Fare Fit for the Playoffs
While everybody else is fretting about what to serve at their Super Bowl parties — Should I do chili? Nachos? Do people still eat wings? — I’m here to spit out a fundamental truth: This weekend’s conference championship games are going to be way better than the Super Bowl, and there are going to be two of them, which means there are more opportunities for gambling. So beat the clich’s and hold a party to commemorate the end of the playoffs, and don’t worry about what to serve, as I’ve got your menu all planned out.
Four teams enter into this weekend: The New York Jets, the Indianapolis Colts, the Minnesota Vikings and the New Orleans Saints, representing distinct regions of the nation, each with its own culinary achievements and traditions.

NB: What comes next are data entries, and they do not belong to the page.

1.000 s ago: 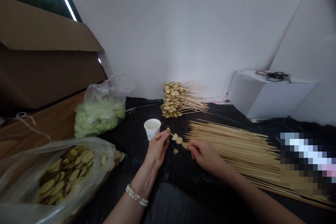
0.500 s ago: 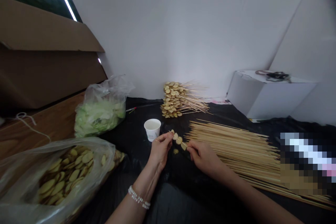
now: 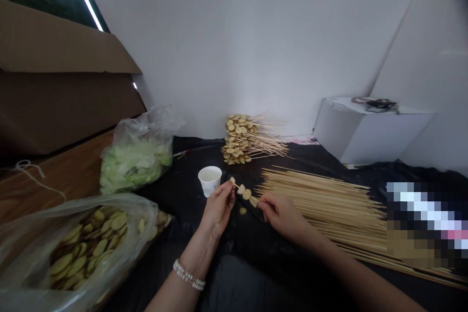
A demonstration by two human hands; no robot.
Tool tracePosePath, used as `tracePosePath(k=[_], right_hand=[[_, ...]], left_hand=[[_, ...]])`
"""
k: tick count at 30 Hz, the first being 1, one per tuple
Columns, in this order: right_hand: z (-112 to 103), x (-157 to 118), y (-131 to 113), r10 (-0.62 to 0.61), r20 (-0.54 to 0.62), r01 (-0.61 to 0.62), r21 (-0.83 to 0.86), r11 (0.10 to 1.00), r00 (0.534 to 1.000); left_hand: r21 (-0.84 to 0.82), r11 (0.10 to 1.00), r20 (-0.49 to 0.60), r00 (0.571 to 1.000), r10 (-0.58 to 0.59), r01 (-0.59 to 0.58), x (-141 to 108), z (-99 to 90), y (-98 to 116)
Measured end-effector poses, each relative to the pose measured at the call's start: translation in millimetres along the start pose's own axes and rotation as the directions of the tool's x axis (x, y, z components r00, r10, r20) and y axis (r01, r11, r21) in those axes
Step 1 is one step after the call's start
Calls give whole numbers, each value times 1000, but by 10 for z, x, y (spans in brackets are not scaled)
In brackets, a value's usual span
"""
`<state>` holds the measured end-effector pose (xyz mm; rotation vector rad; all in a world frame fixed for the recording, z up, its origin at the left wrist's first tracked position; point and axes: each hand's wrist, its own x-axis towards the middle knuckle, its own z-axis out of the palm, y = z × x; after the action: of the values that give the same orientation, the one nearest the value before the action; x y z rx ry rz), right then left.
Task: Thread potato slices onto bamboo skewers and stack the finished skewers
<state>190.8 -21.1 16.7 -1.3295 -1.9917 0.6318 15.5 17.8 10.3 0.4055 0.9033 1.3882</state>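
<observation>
Above the black sheet (image 3: 234,278), the right hand (image 3: 281,214) pinches a skewer (image 3: 237,185), likely light and stiff, behind its threaded slices (image 3: 246,194) (the surer hold), while the left hand (image 3: 218,207) pinches a pale slice (image 3: 232,180), probably slippery and easily split, at the tip.

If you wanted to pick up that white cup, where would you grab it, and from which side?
Probably by its outer wall just under the rim, coming from the left: the white cup stands upright and widens upward, while the left hand crowds its near right side.
</observation>
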Motion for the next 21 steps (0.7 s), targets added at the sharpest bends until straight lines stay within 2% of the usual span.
tracePosePath(k=[3,8,16,21], right_hand=[[10,-2,3,-14,-1,14,0,1000,1000],[4,4,-4,-1,6,1,-14,1000,1000],[2,-10,-38,22,15,-22,4,1000,1000],[6,-12,-30,26,7,-26,-1,1000,1000]], left_hand=[[-61,998,-33,999,-23,21,37,-20,37],[-51,999,-10,1000,-20,20,39,-25,41],[35,990,-3,991,134,-134,12,-17,15],[56,987,-7,988,152,-152,41,-36,6]])
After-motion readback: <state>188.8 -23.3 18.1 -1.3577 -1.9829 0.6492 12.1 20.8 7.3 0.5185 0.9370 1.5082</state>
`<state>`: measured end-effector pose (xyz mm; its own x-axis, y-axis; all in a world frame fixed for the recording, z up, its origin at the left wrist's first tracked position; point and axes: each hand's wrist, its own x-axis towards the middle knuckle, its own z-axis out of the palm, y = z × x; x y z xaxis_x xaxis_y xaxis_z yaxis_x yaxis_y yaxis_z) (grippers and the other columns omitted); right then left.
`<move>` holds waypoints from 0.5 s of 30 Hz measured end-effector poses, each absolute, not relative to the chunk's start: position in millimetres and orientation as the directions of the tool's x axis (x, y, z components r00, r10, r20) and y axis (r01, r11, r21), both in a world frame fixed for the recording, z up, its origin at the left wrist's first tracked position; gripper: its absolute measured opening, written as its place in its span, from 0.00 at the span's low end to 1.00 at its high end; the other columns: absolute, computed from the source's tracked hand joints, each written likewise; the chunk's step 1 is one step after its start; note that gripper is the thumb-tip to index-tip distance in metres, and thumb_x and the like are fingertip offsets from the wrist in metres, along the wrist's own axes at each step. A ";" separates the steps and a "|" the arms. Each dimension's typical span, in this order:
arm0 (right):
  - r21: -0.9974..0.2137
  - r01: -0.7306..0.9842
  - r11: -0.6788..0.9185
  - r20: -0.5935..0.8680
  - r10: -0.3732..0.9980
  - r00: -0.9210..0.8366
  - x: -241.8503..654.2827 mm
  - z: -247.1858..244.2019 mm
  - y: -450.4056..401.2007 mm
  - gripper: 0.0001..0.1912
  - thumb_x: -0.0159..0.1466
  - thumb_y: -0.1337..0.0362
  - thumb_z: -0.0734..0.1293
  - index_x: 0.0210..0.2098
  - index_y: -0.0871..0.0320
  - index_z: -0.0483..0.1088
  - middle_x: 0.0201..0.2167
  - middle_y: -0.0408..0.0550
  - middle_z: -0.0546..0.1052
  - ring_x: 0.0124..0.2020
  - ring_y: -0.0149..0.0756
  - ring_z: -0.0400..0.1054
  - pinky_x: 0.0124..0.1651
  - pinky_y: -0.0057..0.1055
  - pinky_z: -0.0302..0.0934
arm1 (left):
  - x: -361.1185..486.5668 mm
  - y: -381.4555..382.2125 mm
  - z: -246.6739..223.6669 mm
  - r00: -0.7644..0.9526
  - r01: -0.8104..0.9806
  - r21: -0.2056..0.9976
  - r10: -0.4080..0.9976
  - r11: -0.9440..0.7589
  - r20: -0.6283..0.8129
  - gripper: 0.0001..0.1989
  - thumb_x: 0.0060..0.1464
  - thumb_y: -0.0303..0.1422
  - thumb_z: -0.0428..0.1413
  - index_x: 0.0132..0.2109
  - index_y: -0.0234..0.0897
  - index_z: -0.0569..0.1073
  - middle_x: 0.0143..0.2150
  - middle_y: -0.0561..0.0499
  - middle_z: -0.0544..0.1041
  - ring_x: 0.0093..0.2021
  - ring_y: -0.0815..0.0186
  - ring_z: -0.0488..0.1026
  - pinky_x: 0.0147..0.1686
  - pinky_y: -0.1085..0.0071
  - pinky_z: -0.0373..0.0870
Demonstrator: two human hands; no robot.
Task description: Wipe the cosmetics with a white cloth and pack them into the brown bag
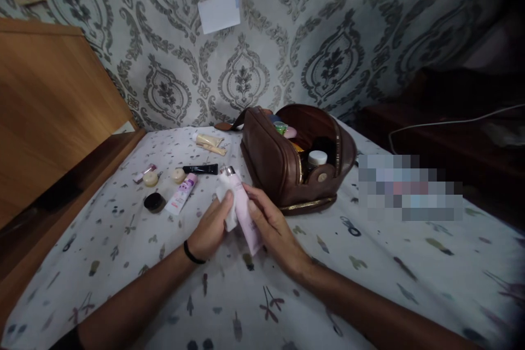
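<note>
My left hand (211,228), with a black band at the wrist, holds a folded white cloth (230,216) against the side of a pink tube (245,219). The tube has a silvery cap at its upper end and tilts up to the left. My right hand (273,224) grips the tube from the right, fingers closed around it. Just behind my hands, a brown bag (266,158) lies unzipped, with a white-lidded jar (317,158) and other items inside.
Left of my hands on the patterned sheet (135,262) lie a purple-and-white tube (182,194), a black tube (200,169), a black jar (154,202) and small cream jars (150,178). Beige tubes (209,140) lie farther back. A wooden panel (57,98) stands left.
</note>
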<state>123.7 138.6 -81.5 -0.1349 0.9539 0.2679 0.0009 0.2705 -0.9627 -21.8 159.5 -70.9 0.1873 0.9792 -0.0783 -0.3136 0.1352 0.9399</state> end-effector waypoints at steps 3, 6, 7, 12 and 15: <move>-0.973 -0.037 0.229 0.232 0.967 -0.109 124.6 -81.8 141.4 0.25 0.70 0.50 0.59 0.62 0.53 0.64 0.59 0.50 0.71 0.60 0.42 0.64 0.64 0.40 0.57 | -17.6 152.8 -73.7 0.280 -0.277 0.949 0.957 0.152 -0.072 0.26 0.52 0.50 0.63 0.50 0.36 0.77 0.45 0.46 0.81 0.46 0.59 0.76 0.46 0.69 0.70; -0.975 -0.037 0.219 0.222 0.964 -0.144 125.0 -83.4 143.2 0.25 0.69 0.48 0.59 0.61 0.52 0.65 0.59 0.49 0.71 0.61 0.42 0.63 0.65 0.40 0.55 | -15.1 153.4 -70.9 0.292 -0.375 0.900 0.950 0.221 -0.111 0.27 0.45 0.47 0.68 0.47 0.34 0.77 0.40 0.47 0.81 0.40 0.61 0.77 0.41 0.69 0.71; -0.975 -0.032 0.221 0.224 0.961 -0.163 124.9 -84.0 143.0 0.25 0.70 0.48 0.58 0.61 0.52 0.64 0.60 0.49 0.71 0.62 0.42 0.63 0.65 0.40 0.55 | -14.8 154.9 -68.7 0.279 -0.407 0.882 0.951 0.239 -0.129 0.26 0.43 0.45 0.70 0.46 0.33 0.77 0.38 0.48 0.81 0.39 0.61 0.77 0.40 0.70 0.71; -0.970 0.030 0.242 0.223 0.929 -0.294 119.9 -89.1 135.6 0.36 0.63 0.54 0.68 0.67 0.51 0.54 0.58 0.53 0.70 0.56 0.44 0.67 0.60 0.42 0.61 | -17.8 164.5 -55.8 0.162 -0.501 0.842 0.977 0.201 -0.137 0.23 0.40 0.43 0.71 0.41 0.33 0.77 0.32 0.50 0.80 0.33 0.64 0.76 0.35 0.71 0.72; -0.975 0.091 0.204 0.175 0.950 -0.259 114.8 -95.8 132.6 0.46 0.56 0.62 0.73 0.68 0.50 0.50 0.49 0.51 0.72 0.45 0.42 0.71 0.48 0.39 0.67 | -21.7 170.2 -52.6 0.059 -0.513 0.847 0.991 0.135 -0.121 0.22 0.41 0.44 0.70 0.39 0.33 0.76 0.30 0.51 0.79 0.31 0.65 0.76 0.33 0.72 0.72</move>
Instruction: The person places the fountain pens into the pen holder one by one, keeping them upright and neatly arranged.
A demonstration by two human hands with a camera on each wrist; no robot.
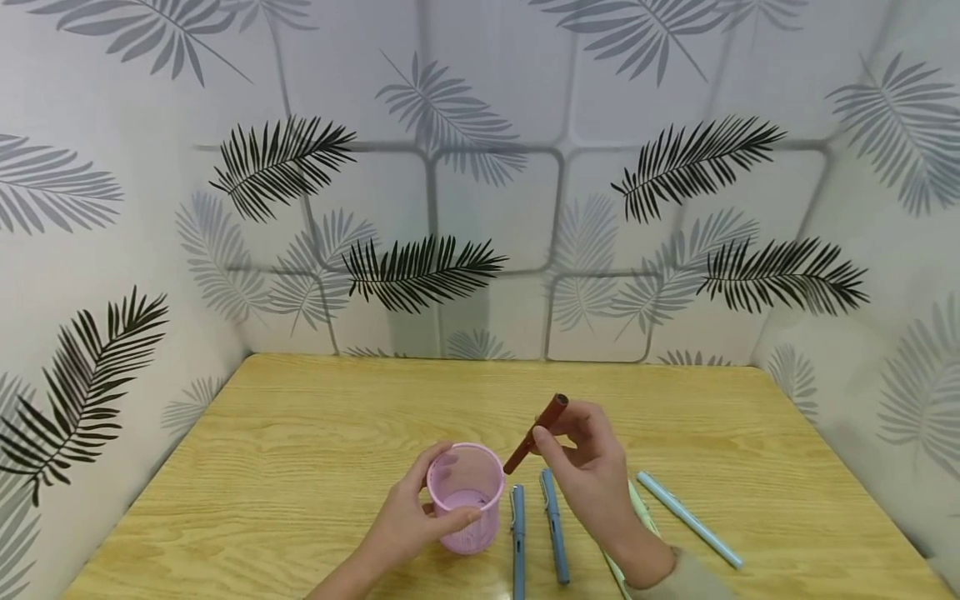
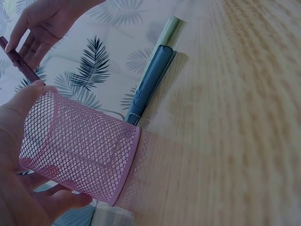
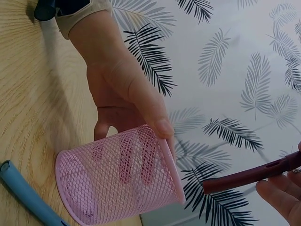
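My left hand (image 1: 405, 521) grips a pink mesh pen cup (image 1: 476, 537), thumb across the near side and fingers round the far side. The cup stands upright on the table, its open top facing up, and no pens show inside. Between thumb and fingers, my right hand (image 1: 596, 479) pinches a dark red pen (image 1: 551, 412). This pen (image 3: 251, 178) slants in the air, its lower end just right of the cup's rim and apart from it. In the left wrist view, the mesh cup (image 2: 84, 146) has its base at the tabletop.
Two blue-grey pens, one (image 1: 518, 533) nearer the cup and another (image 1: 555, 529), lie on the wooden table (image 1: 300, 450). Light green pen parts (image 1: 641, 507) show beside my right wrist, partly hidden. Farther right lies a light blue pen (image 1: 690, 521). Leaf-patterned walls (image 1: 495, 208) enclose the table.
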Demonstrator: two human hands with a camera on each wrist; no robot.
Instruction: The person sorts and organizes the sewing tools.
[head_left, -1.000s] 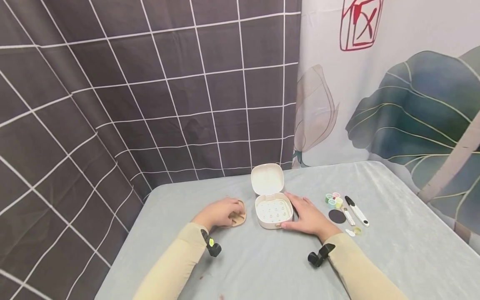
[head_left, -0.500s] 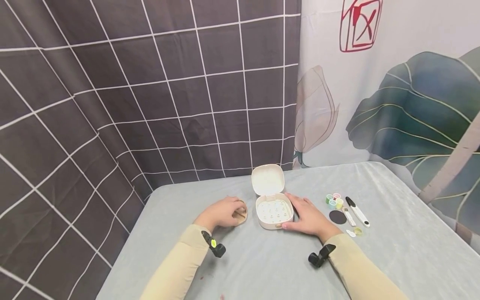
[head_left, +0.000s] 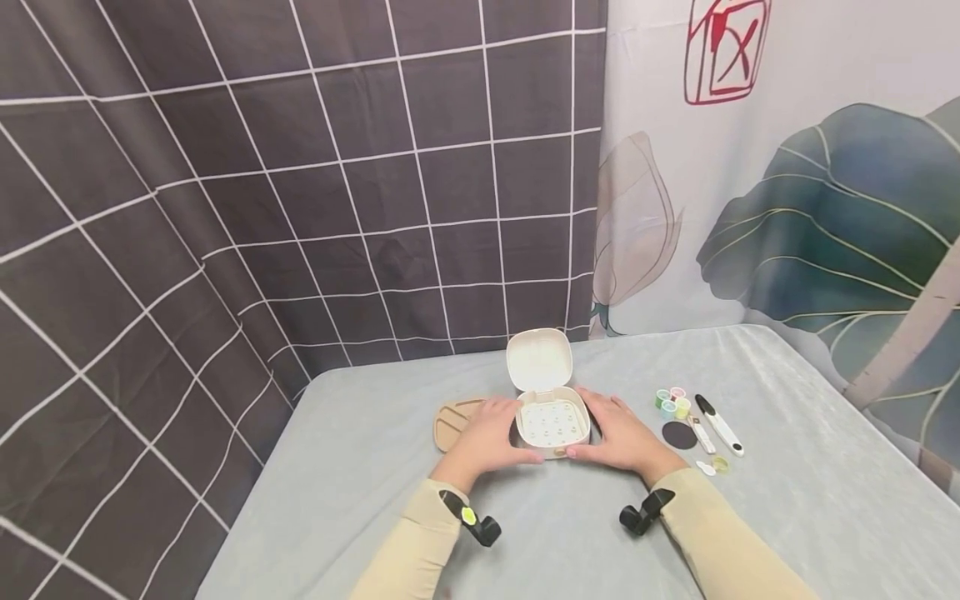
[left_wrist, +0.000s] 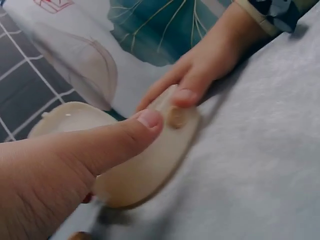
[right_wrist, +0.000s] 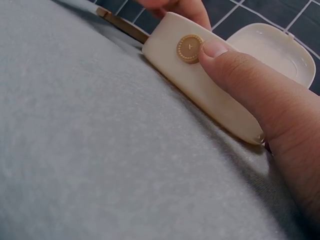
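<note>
A cream, rounded sewing-kit-like box (head_left: 550, 455) stands on the table, its hinged lid (head_left: 538, 360) raised behind it. Inside lies a white tray (head_left: 553, 425) dotted with small pegs. My right hand (head_left: 624, 435) grips the right side, thumb on the front wall beside a round tan button (right_wrist: 190, 48). On the other side my left hand (head_left: 486, 437) holds the box, its thumb at the front and fingers along the left wall. A tan divided insert (head_left: 447, 427) lies flat to the left, partly hidden behind my left hand.
To the right lie several small thread spools (head_left: 668, 409), a dark disc (head_left: 678, 434), a slim white tool (head_left: 702, 435) and a longer black-and-white tool (head_left: 720, 425). Nearer are a small white piece (head_left: 706, 468) and a yellowish ring (head_left: 720, 464). Curtains hang behind the grey-covered table (head_left: 360, 467).
My left hand has let go of the tan insert, leaving it on the table, and moved right onto the box's left side. My right hand keeps its hold on the box.
</note>
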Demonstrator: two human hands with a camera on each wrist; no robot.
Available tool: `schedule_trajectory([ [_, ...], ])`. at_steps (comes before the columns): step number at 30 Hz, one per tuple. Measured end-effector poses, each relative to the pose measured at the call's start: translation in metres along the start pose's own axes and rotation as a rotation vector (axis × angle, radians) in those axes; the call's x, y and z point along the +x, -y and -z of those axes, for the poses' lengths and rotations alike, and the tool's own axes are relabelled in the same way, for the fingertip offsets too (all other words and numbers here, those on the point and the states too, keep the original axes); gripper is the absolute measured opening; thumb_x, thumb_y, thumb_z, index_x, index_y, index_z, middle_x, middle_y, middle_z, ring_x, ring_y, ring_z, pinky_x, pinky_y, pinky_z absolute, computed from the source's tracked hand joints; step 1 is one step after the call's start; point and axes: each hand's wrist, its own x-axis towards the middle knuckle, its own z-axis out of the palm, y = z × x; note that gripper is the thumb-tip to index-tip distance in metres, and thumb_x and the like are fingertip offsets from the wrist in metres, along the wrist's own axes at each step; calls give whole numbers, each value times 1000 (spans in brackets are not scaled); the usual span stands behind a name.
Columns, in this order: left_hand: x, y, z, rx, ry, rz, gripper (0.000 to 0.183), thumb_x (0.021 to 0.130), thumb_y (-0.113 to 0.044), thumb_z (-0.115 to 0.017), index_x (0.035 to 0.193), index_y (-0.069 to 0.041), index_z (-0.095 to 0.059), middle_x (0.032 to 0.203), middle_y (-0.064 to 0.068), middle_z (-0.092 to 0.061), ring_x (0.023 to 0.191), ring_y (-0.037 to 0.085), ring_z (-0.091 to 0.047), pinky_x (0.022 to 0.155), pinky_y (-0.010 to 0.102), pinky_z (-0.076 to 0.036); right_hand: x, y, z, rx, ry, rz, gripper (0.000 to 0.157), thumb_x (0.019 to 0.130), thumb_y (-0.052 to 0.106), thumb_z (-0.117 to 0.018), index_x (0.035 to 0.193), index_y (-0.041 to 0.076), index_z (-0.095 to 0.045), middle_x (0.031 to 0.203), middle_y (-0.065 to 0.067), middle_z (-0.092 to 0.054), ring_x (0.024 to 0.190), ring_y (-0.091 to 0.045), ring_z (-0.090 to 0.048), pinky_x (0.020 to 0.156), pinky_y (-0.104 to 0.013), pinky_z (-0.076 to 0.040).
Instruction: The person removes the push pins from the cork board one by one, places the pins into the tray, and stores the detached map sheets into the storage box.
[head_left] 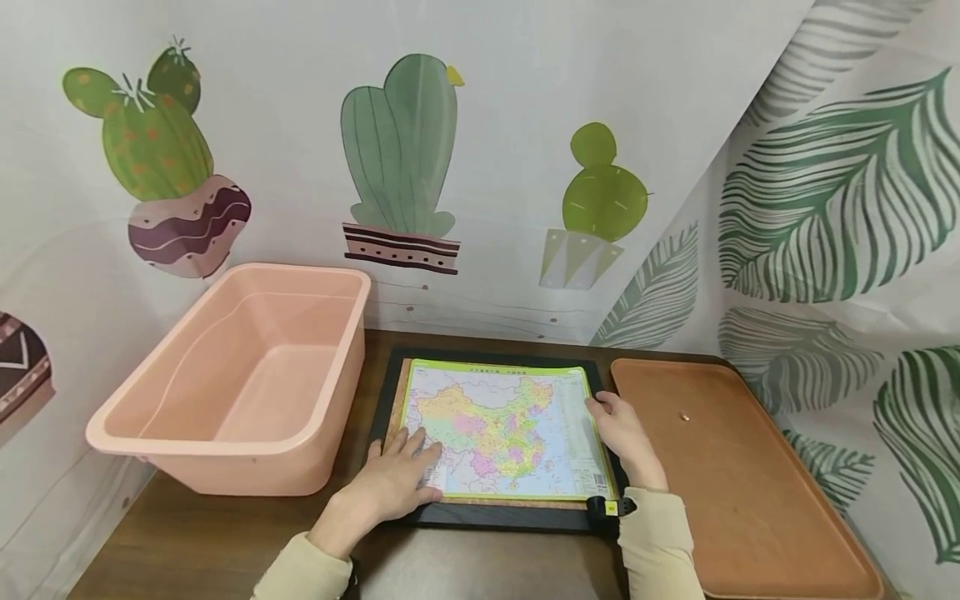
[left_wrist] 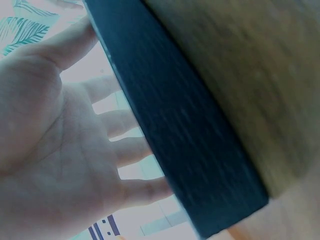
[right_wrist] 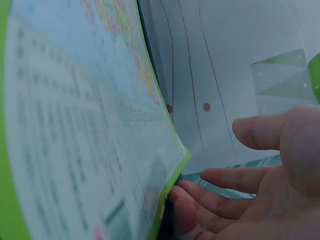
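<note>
A laminated map of China with a green border (head_left: pixel 487 425) lies on a cork board with a black frame (head_left: pixel 517 515). My left hand (head_left: pixel 393 483) rests with spread fingers over the map's lower left corner; its palm shows beside the black frame (left_wrist: pixel 170 115) in the left wrist view. At the map's right edge is my right hand (head_left: pixel 622 429), its fingers touching that edge. In the right wrist view, the map (right_wrist: pixel 75 125) stands at a slant and its corner rises a little off the frame. The right thumb (right_wrist: pixel 260 131) stays apart from the other fingers.
On the left stands a deep pink plastic tub (head_left: pixel 300 392). A brown tray (head_left: pixel 750 483) lies on the right, with a tiny shiny object (head_left: pixel 684 417) on it. Everything sits on a dark wooden table (head_left: pixel 480 558). A cloth printed with cacti and leaves (head_left: pixel 510 167) hangs behind.
</note>
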Motion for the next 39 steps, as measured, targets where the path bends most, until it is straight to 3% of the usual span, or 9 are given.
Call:
schedule_trajectory([
  [3,1,0,0,0,-2,-2,65,90,-44,-67,143,-10,-50,152,23,-33,141,46,-24,103,71,-20,1,-1,0,39,-11,-14,59,105,28,-45,148,-9,-28,138,-29,-45,115,-35,-51,96,-50,-42],
  [7,1,0,1,3,-2,-2,65,90,-43,-68,143,-9,-50,152,23,-34,140,46,-25,102,72,-21,4,-4,5,77,-17,-23,55,104,26,-48,146,-8,-35,135,-26,-49,109,-35,-52,82,-39,-44],
  [14,1,1,-1,16,-9,-5,65,89,-43,-68,141,-9,-51,151,23,-36,140,46,-26,101,72,-22,7,-11,11,73,-17,4,41,100,19,-54,134,-4,-51,114,-18,-59,90,-26,-53,72,-34,-44],
  [22,1,2,-2,12,-8,-8,65,90,-44,-68,142,-9,-51,151,23,-35,140,46,-26,102,72,-22,5,-11,15,183,26,6,39,98,12,-58,130,-6,-47,107,-18,-60,81,-20,-59,66,-31,-49],
  [39,1,1,-2,9,-6,-1,65,89,-44,-68,141,-10,-52,151,23,-35,140,46,-25,102,72,-21,1,-11,21,274,106,59,30,95,-2,-54,122,-8,-43,102,-17,-61,82,-21,-61,62,-31,-51],
])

If you’re a Minnesota Vikings fan, then you likely are aware that the team made it to the playoffs largely on the arm of aging but capable quarterback Bret Favre. But you might not know about Minnesota’s Nordic heritage, having been settled primarily by Swedes back around 1840 who undoubtedly found the weather relatively mild. Besides contributing to the regional accent, Swedes influenced the cuisine of the region, which is why a favored dish in this landlocked state is lutefisk. Lutefisk is basically dried whitefish soaked in water until it becomes jelly-like and is then treated with lye — yes, lye, which is, you know poisonous.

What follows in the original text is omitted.